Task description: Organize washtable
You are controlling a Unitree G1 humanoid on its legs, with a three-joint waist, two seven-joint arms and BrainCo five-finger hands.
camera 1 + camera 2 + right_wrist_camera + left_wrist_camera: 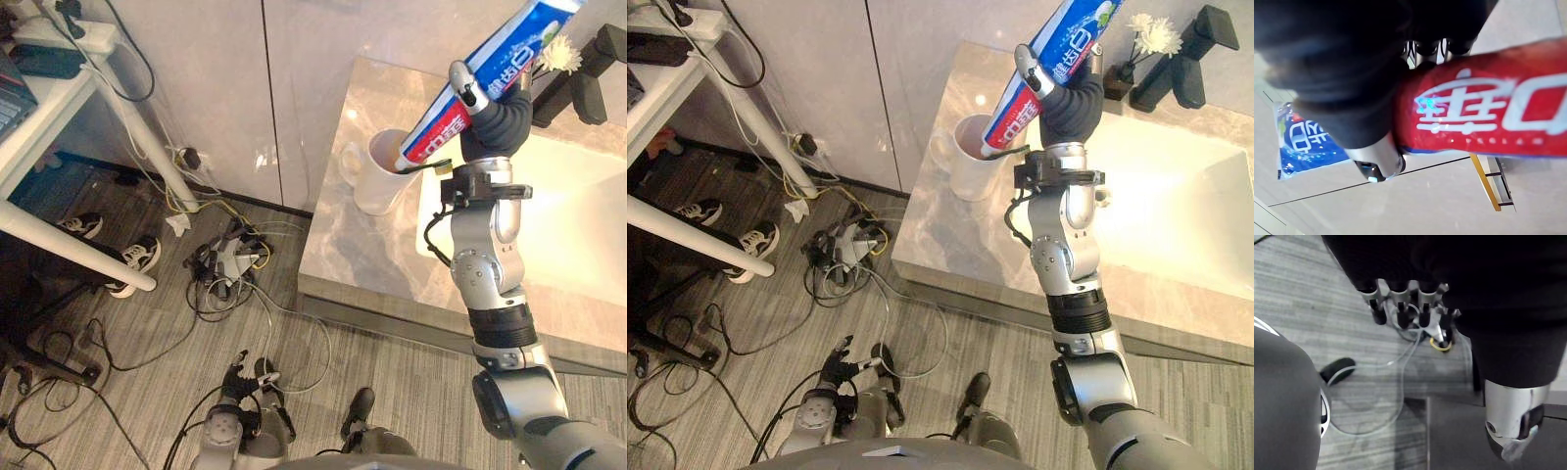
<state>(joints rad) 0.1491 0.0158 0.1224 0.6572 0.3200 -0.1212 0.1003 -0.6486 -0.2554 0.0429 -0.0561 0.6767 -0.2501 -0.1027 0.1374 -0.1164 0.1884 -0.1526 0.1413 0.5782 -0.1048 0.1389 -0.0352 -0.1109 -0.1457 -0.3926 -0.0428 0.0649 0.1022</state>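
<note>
A red, white and blue toothpaste tube slants up from a white mug that stands on the marble washtable. The tube's red lower end sits at the mug's mouth. My right hand is shut on the tube's middle, above and to the right of the mug. In the right wrist view the red part of the tube lies across the hand, with fingers curled behind it. A thin dark item leans over the mug's rim. My left hand hangs low over the floor, fingers relaxed and holding nothing.
A pale sink basin lies right of the mug, with a black faucet and a small vase of white flowers behind it. Left of the washtable are a white desk, tangled cables and a person's shoes.
</note>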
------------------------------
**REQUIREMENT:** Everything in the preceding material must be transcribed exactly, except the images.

**WRITTEN ANSWER:**
Task description: Organize washtable
You are controlling a Unitree G1 humanoid on its legs, with a three-joint waist, two seven-joint arms and BrainCo five-finger hands.
camera 1 + camera 2 + right_wrist_camera + left_wrist_camera: 
<state>(joints rad) 0.1491 0.0158 0.1224 0.6572 0.3200 -0.1212 0.1003 -0.6486 -0.2554 0.0429 -0.0561 0.6767 -0.2501 -0.1027 0.1374 -0.1164 0.1884 -0.1526 0.1413 0.5782 -0.1048 0.1389 -0.0352 -0.1109 -0.1457 -0.3926 -0.0428 0.0649 0.1022</state>
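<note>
A red, white and blue toothpaste tube slants up from a white mug that stands on the marble washtable. The tube's red lower end sits at the mug's mouth. My right hand is shut on the tube's middle, above and to the right of the mug. In the right wrist view the red part of the tube lies across the hand, with fingers curled behind it. A thin dark item leans over the mug's rim. My left hand hangs low over the floor, fingers relaxed and holding nothing.
A pale sink basin lies right of the mug, with a black faucet and a small vase of white flowers behind it. Left of the washtable are a white desk, tangled cables and a person's shoes.
</note>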

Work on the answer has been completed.